- **What you should do**
Filter the data below, keeping only lines that contain "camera".

- **Dataset excerpt**
──────

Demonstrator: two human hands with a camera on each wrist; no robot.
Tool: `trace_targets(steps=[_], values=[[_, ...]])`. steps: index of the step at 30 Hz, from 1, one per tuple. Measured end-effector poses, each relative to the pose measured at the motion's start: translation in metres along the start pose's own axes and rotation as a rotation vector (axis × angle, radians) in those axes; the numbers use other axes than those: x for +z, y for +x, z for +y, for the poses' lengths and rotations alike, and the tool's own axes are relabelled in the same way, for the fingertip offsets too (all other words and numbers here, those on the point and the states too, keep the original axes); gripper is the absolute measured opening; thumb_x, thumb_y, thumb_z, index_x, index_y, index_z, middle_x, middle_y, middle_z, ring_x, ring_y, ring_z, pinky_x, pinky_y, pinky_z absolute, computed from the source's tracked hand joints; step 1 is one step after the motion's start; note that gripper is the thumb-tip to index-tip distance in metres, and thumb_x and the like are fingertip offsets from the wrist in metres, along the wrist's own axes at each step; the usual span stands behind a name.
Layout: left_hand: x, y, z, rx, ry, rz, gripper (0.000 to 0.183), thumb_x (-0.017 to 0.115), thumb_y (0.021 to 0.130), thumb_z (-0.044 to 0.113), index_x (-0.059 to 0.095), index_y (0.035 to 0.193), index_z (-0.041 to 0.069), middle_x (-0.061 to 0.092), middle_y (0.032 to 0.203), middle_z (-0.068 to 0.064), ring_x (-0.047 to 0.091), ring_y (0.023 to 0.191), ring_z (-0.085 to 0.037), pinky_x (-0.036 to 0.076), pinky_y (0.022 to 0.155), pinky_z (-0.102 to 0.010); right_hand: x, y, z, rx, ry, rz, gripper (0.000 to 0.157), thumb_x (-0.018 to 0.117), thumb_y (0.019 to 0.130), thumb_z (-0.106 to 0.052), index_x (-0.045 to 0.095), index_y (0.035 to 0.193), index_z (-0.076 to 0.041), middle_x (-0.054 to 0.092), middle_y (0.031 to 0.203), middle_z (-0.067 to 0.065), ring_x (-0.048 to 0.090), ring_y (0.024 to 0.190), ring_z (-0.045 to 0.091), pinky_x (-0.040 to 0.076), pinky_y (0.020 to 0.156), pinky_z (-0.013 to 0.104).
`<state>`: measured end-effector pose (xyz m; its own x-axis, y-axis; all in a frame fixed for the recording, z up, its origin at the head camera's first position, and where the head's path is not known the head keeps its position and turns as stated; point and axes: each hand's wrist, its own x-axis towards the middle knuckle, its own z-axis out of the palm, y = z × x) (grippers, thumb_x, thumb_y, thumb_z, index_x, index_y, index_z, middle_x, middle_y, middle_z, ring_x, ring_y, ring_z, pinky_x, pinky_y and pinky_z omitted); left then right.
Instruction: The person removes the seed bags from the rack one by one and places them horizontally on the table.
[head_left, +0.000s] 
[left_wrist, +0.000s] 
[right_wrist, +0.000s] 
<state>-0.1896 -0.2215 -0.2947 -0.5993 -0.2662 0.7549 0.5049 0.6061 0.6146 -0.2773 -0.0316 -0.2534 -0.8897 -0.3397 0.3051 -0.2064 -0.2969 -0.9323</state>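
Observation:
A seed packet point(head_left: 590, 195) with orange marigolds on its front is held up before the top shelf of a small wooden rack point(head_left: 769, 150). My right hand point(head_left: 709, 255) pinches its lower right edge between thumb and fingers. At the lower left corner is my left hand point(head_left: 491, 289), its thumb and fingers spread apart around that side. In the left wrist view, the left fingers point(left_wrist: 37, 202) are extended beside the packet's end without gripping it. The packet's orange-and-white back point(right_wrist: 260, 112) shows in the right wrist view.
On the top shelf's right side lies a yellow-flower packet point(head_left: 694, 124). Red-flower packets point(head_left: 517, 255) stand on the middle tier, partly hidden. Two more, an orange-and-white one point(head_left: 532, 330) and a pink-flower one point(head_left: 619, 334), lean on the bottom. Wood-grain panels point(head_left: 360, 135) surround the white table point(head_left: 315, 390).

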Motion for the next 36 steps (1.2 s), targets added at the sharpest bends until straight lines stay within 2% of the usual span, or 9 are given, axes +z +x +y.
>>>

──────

- **The answer**
Demonstrator: two human hands with a camera on each wrist; no robot.
`<state>`: measured end-effector pose (xyz m; its own x-axis, y-axis; all in a frame fixed for the recording, z up, its origin at the head camera's first position, and where the head's path is not known the head keeps its position and turns as stated; point and axes: each hand's wrist, its own x-axis towards the middle knuckle, its own z-axis out of the palm, y = z × x) (grippers, thumb_x, thumb_y, thumb_z, index_x, index_y, index_z, middle_x, middle_y, middle_z, ring_x, ring_y, ring_z, pinky_x, pinky_y and pinky_z omitted); left then right.

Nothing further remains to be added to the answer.